* **Activity**: Every line of the material must be copied exactly, from the first to the last.

Top of Provided data

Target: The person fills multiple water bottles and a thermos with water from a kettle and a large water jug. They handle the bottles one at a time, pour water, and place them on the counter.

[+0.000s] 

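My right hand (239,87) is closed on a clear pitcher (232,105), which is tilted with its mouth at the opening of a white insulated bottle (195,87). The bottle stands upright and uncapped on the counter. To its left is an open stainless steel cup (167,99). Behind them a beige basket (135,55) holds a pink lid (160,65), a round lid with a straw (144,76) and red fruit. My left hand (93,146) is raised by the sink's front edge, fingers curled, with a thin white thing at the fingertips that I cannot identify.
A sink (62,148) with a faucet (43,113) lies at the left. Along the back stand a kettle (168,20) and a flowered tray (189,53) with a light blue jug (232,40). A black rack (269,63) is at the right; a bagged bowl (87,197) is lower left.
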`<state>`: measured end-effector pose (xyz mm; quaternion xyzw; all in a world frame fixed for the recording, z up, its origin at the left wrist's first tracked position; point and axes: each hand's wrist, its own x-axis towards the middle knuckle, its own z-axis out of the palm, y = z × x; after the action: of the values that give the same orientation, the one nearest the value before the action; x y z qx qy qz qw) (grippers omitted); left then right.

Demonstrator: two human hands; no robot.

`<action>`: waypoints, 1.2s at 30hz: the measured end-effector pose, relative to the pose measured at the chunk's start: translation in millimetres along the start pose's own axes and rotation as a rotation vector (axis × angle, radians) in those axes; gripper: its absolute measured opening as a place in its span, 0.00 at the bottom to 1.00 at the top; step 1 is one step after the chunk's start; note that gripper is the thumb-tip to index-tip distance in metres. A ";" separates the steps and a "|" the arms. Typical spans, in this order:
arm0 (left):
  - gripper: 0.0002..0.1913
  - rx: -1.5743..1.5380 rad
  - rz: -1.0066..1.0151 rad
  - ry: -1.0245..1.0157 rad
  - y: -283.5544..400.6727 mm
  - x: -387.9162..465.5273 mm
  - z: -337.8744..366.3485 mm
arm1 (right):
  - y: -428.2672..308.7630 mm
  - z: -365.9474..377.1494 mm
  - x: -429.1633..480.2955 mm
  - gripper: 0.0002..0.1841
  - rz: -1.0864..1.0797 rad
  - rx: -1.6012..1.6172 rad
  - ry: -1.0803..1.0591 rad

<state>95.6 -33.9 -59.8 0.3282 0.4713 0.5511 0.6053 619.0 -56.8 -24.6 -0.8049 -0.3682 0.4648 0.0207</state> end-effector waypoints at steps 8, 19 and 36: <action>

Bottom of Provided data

* **Response area**:
Target: The person fills multiple water bottles and a thermos with water from a kettle and a large water jug. They handle the bottles one at a time, pour water, and place them on the counter.

[+0.000s] 

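My right hand (239,87) is closed on a clear pitcher (232,105), which is tilted with its mouth at the opening of a white insulated bottle (195,87). The bottle stands upright and uncapped on the counter. To its left is an open stainless steel cup (167,99). Behind them a beige basket (135,55) holds a pink lid (160,65), a round lid with a straw (144,76) and red fruit. My left hand (93,146) is raised by the sink's front edge, fingers curled, with a thin white thing at the fingertips that I cannot identify.
A sink (62,148) with a faucet (43,113) lies at the left. Along the back stand a kettle (168,20) and a flowered tray (189,53) with a light blue jug (232,40). A black rack (269,63) is at the right; a bagged bowl (87,197) is lower left.
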`<state>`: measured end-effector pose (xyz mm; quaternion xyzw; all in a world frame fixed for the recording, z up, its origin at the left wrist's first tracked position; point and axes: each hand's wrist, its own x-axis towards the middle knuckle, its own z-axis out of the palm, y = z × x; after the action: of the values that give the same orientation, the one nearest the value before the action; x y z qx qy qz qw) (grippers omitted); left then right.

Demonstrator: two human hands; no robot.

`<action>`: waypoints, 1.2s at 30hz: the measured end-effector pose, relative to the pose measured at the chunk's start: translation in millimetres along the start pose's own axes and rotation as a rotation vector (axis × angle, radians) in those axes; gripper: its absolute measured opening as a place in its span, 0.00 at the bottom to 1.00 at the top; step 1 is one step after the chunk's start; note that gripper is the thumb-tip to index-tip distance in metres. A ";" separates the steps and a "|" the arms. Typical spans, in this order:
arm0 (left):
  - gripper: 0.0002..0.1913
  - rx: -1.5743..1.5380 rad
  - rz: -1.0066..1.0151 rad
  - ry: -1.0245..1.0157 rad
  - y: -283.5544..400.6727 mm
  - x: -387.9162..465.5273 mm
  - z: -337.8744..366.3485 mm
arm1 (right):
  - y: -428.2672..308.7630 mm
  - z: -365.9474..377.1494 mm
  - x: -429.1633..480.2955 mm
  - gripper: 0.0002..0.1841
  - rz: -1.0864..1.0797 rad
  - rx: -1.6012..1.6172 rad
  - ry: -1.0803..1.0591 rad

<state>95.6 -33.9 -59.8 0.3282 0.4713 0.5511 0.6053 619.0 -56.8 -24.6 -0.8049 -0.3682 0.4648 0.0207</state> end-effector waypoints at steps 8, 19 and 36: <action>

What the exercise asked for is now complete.